##### Supplied data
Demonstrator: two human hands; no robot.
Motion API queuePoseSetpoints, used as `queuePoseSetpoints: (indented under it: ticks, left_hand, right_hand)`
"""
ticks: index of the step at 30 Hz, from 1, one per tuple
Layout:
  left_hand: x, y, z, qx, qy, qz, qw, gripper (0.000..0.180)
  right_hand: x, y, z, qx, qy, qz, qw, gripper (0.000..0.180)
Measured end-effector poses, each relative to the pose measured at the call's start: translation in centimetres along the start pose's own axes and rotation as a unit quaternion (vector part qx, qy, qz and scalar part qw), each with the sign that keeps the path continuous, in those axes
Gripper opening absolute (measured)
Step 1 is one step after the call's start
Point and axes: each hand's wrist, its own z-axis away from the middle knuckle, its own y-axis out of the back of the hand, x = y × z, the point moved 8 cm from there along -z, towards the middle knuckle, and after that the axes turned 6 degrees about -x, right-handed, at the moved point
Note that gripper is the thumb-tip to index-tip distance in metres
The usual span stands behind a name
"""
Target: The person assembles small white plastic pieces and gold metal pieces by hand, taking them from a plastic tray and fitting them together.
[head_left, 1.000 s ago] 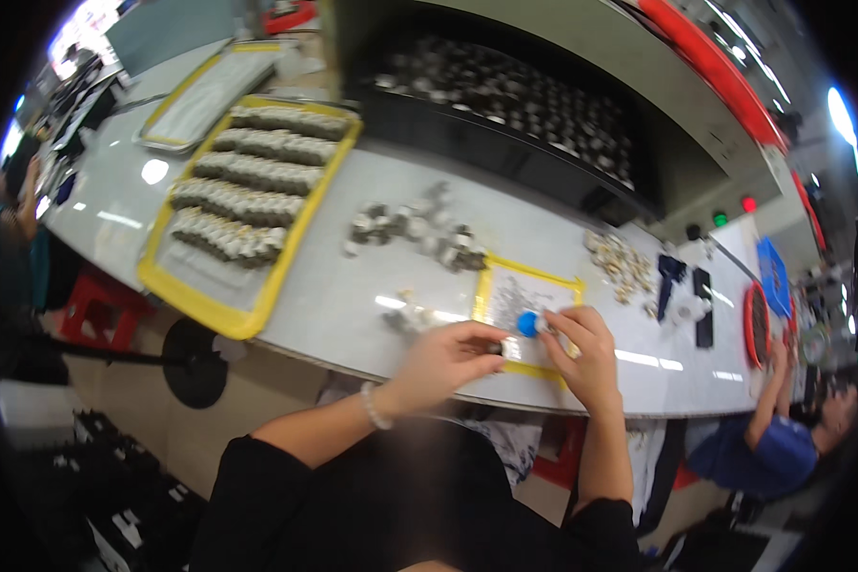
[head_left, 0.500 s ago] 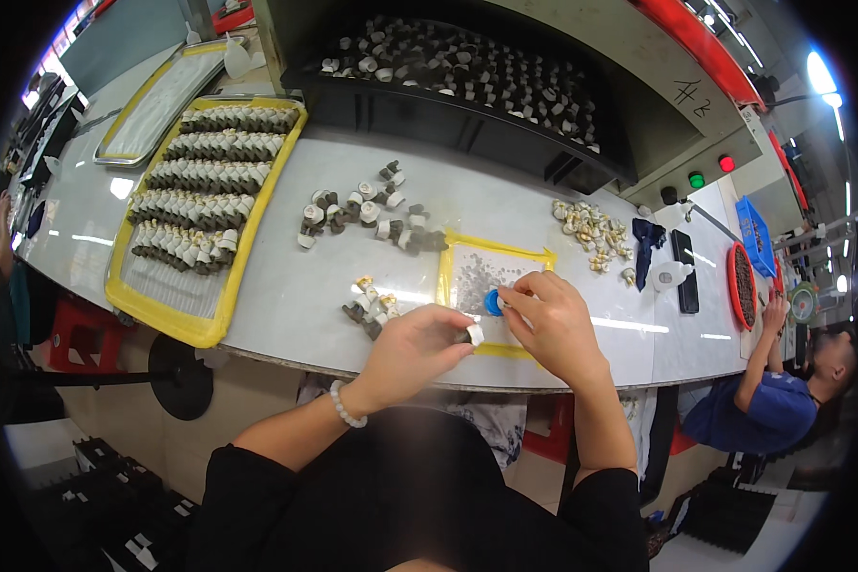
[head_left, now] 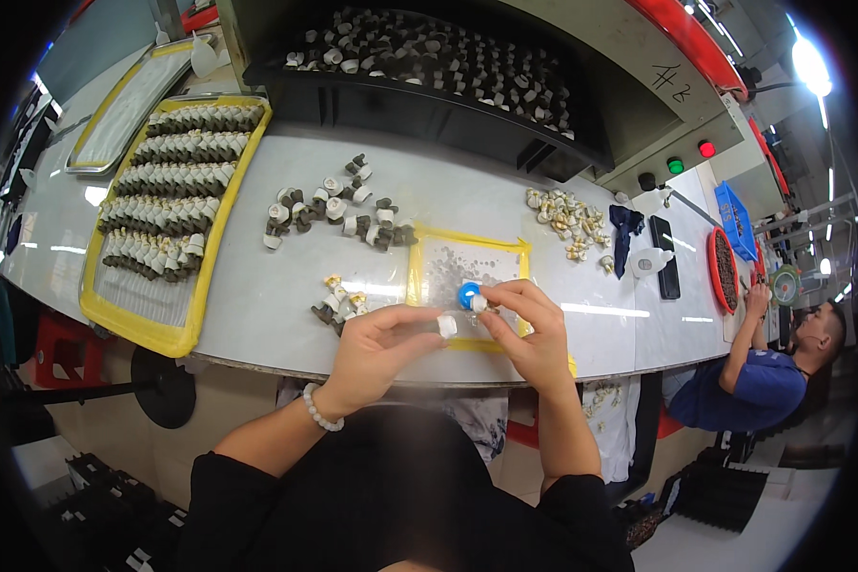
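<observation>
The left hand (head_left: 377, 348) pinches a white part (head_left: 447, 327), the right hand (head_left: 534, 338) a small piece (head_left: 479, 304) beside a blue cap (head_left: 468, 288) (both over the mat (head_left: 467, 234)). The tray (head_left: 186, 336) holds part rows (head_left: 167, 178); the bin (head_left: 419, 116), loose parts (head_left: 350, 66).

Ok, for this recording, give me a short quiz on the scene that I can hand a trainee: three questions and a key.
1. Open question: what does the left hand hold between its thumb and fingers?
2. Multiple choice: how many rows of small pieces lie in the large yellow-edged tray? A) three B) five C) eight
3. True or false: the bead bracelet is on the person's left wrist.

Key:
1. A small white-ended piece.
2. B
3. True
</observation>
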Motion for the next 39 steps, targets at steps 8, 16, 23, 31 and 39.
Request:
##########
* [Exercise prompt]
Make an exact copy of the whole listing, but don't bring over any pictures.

* [Exercise response]
Demonstrator: two human hands; no robot.
Motion API queuePoseSetpoints, used as `queuePoseSetpoints: (indented under it: ticks, left_hand, right_hand)`
"""
ticks: index of the step at 30 Hz, from 1, one per tuple
Layout:
  left_hand: x, y, z, qx, qy, qz, qw, gripper (0.000..0.180)
  right_hand: x, y, z, qx, qy, qz, qw, gripper (0.000..0.180)
Measured end-effector poses, each relative to the pose measured at the call's start: translation in centimetres along the start pose's own axes and rotation as a unit quaternion (vector part qx, qy, qz and scalar part qw), each with the sign that keeps the path continuous, in those axes
Gripper opening absolute (measured)
Step 1 is one step after the call's start
Point and axes: each hand's wrist, its own z-axis away from the middle knuckle, its own y-axis out of the back of the hand, x = y × z, the point moved 8 cm from there along -z, towards the middle knuckle, and after that the axes turned 6 degrees about -x, right-handed, at the moved point
Note that gripper is the thumb-tip to index-tip distance in metres
The usual span stands behind a name
"""
Target: The person assembles small white plastic pieces and gold metal pieces by hand, taking them from a plastic tray and fitting them together.
[head_left, 1.000 s ago] 
[head_left, 0.500 s ago] 
[head_left, now] 
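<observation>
The left hand (head_left: 377, 348) pinches a white part (head_left: 447, 327), the right hand (head_left: 534, 338) a small piece (head_left: 479, 304) beside a blue cap (head_left: 468, 288) (both over the mat (head_left: 467, 234)). The tray (head_left: 186, 336) holds part rows (head_left: 167, 178); the bin (head_left: 419, 116), loose parts (head_left: 350, 66).

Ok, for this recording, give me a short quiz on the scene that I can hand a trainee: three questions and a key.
1. Open question: what does the left hand hold between its thumb and fingers?
2. Multiple choice: how many rows of small pieces lie in the large yellow-edged tray? A) three B) five C) eight
3. True or false: the bead bracelet is on the person's left wrist.

Key:
1. A small white-ended piece.
2. B
3. True
</observation>
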Motion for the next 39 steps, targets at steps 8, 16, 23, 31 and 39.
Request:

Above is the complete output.